Collin and Tarrant Counties tend to be more conservative on deferred-adjudication offers — Tarrant prosecutors are more likely to insist on conviction-plea for the same offense profile that Dallas and Denton routinely offer deferred. Local familiarity is not optional in deferred practice — it is the difference between deferred and conviction.

Collin County's District Attorney's Office operates a structured intake and a generally conservative posture on deferred-adjudication offers. First-offense non-violent felonies often receive deferred offers; first-offense violent felonies (including family-violence assault under PC § 22.01(b)(2)(A)) often do not. The Collin County Family Violence Unit specifically tends to insist on conviction-plea for FV cases — not deferred — making § 411.074 exclusion screening largely academic for FV defendants in Collin. Plea-negotiation leverage in Collin centers on offense-level reduction (negotiating the felony charge down to a non-FV misdemeanor where the facts permit) rather than securing deferred on the FV charge. Counsel with deep Collin County experience knows which assistant DAs handle which charge categories and which categories have negotiation flexibility.

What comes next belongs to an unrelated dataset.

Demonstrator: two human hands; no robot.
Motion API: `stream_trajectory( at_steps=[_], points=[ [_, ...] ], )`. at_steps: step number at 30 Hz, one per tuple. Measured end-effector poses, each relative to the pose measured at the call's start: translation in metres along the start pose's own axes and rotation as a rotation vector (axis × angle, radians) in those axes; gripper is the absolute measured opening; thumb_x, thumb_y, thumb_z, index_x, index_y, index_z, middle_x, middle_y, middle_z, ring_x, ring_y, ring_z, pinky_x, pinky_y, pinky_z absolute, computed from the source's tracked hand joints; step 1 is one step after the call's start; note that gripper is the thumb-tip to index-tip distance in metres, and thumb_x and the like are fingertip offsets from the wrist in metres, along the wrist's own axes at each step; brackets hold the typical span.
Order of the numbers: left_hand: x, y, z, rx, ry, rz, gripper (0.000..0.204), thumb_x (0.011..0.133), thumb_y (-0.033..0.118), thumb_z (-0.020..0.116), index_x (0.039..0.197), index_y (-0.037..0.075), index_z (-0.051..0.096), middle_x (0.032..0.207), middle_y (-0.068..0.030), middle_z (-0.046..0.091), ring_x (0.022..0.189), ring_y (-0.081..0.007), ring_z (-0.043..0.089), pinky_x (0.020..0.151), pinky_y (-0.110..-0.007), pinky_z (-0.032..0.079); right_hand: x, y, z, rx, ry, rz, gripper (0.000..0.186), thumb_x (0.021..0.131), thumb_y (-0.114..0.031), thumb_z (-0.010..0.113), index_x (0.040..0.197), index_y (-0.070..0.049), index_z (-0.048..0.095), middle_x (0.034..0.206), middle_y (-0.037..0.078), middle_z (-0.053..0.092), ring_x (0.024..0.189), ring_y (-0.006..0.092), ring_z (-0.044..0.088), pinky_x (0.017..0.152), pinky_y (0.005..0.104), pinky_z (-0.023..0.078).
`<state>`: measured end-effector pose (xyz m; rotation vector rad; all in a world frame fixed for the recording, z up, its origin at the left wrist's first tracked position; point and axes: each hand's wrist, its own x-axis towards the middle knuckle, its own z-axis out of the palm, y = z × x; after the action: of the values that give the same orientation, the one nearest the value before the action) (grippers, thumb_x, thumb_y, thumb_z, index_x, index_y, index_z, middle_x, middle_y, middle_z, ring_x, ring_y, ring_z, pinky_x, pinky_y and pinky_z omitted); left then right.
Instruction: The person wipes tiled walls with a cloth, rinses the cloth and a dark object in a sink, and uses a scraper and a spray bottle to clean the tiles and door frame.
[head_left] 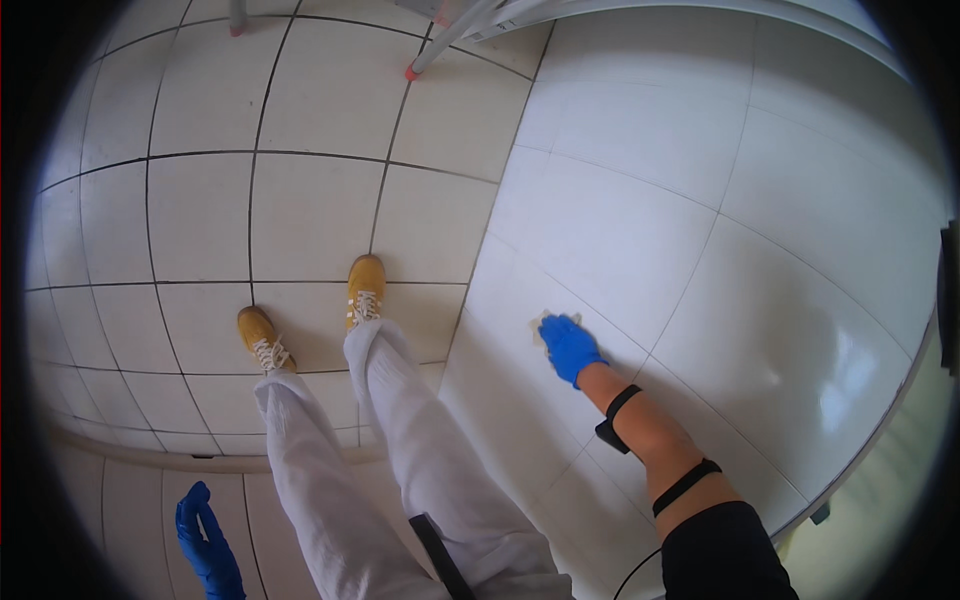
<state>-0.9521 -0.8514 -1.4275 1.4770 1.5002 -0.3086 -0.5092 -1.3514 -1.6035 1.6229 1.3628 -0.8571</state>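
My right hand (571, 350), in a blue glove, lies against the white tiled wall (640, 230) and presses a small pale yellowish cloth (537, 334) to it. Only the cloth's edges show around the fingers; the rest is hidden under the palm. At the lower left, my left hand (207, 545) hangs away from everything in a matching blue glove. Its fingers are loosely bent, with a gap at the thumb and nothing visible between them.
My yellow shoes (366, 285) stand on beige floor tiles (320, 205) beside the wall. Metal legs with red tips (430, 58) reach the floor ahead, below a curved white frame (800, 20). A pale green surface (890, 470) borders the wall at right.
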Motion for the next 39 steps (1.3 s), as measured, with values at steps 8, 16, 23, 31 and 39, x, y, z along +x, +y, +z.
stream_trajectory(
  at_steps=[8,16,23,31,39],
  points=[
    [0.009,0.044,0.038,0.261,-0.097,0.181,0.018,0.089,-0.002,0.046,0.103,0.002,0.055,0.102,-0.0085,0.057,0.098,-0.018,0.054,0.089,-0.03,0.041,0.079,0.336,-0.207,-0.454,0.406,0.729,0.058,0.086,-0.031,0.046,0.135,-0.003,0.032,0.14,0.014,0.033,0.131,0.0268,0.029,0.107,0.0433,0.021],
    [0.031,0.052,0.086,0.609,-0.258,0.268,0.025,0.092,0.015,0.048,0.109,-0.001,0.057,0.108,-0.014,0.06,0.099,-0.0229,0.056,0.088,-0.033,0.044,0.184,0.274,-0.109,-0.238,0.346,0.605,0.052,0.088,-0.02,0.041,0.136,-0.002,0.032,0.14,0.014,0.034,0.131,0.0266,0.028,0.109,0.0382,0.018],
    [0.029,0.049,0.068,0.488,-0.144,0.193,0.018,0.089,0.002,0.048,0.104,0.0,0.057,0.103,-0.0122,0.059,0.096,-0.0216,0.056,0.087,-0.031,0.043,0.056,-0.159,0.124,-0.016,-0.221,-0.14,0.047,0.088,-0.014,0.038,0.133,0.0,0.034,0.139,0.014,0.034,0.127,0.0261,0.033,0.108,0.0337,0.023],
    [0.018,0.036,0.068,0.528,-0.134,0.112,0.019,0.087,-0.004,0.047,0.103,0.001,0.056,0.101,-0.0091,0.057,0.097,-0.019,0.054,0.088,-0.03,0.042,0.121,-0.038,0.071,0.465,-0.128,0.111,0.043,0.086,-0.021,0.044,0.125,-0.002,0.045,0.132,0.013,0.042,0.122,0.0291,0.039,0.104,0.0387,0.027],
    [0.057,0.031,0.091,0.627,-0.124,0.116,0.022,0.092,0.011,0.048,0.107,0.0,0.059,0.105,-0.0147,0.062,0.096,-0.025,0.058,0.088,-0.033,0.044,0.255,0.213,-0.08,-0.253,0.212,0.577,0.058,0.087,-0.031,0.045,0.137,-0.005,0.031,0.144,0.011,0.028,0.134,0.0254,0.022,0.109,0.0401,0.016]
  ],
)
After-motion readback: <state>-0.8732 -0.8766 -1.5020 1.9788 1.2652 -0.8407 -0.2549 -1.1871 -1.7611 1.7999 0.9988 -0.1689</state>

Denton County's District Attorney's Office is moderately flexible on deferred offers — more flexible than Collin and Tarrant, less flexible than Dallas. Denton operates several specialty diversion tracks (mental-health diversion, veterans court, drug court) under the Texas Specialty Courts framework at Gov't Code Chapter 124 — qualifying defendants can route into specialty supervision that effectively replaces deferred adjudication with a problem-solving-court disposition. Specialty-court eligibility screening is part of the early-case workup that competent Denton counsel handles. The Denton County Misdemeanor District Attorney and Felony District Attorney offices operate semi-independently — different deferred negotiation cultures within the same county.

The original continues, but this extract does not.